What you are asked to do: Nothing should change. Output the data exactly.
:: Task material ::
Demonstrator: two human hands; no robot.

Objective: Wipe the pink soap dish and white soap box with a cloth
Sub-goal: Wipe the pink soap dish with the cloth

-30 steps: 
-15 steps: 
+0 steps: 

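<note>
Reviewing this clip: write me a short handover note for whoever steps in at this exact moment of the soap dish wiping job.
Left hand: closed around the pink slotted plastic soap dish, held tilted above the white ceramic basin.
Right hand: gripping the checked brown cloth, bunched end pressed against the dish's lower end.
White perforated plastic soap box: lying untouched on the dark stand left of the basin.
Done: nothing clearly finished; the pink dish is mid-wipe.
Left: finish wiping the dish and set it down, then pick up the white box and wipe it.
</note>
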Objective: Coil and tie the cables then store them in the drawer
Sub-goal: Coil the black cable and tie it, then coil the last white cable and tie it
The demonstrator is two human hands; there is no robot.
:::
Written solution:
Demonstrator: two human hands; no robot.

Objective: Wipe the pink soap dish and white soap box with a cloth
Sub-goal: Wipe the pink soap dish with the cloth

-30 steps: 
-15 steps: 
+0 steps: 

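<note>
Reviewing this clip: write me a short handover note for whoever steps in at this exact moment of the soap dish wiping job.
Left hand: closed around the pink slotted plastic soap dish, held tilted above the white ceramic basin.
Right hand: gripping the checked brown cloth, bunched end pressed against the dish's lower end.
White perforated plastic soap box: lying untouched on the dark stand left of the basin.
Done: nothing clearly finished; the pink dish is mid-wipe.
Left: finish wiping the dish and set it down, then pick up the white box and wipe it.
</note>
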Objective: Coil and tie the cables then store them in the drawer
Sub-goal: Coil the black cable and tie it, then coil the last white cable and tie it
The demonstrator is two human hands; there is no robot.

This is the complete answer.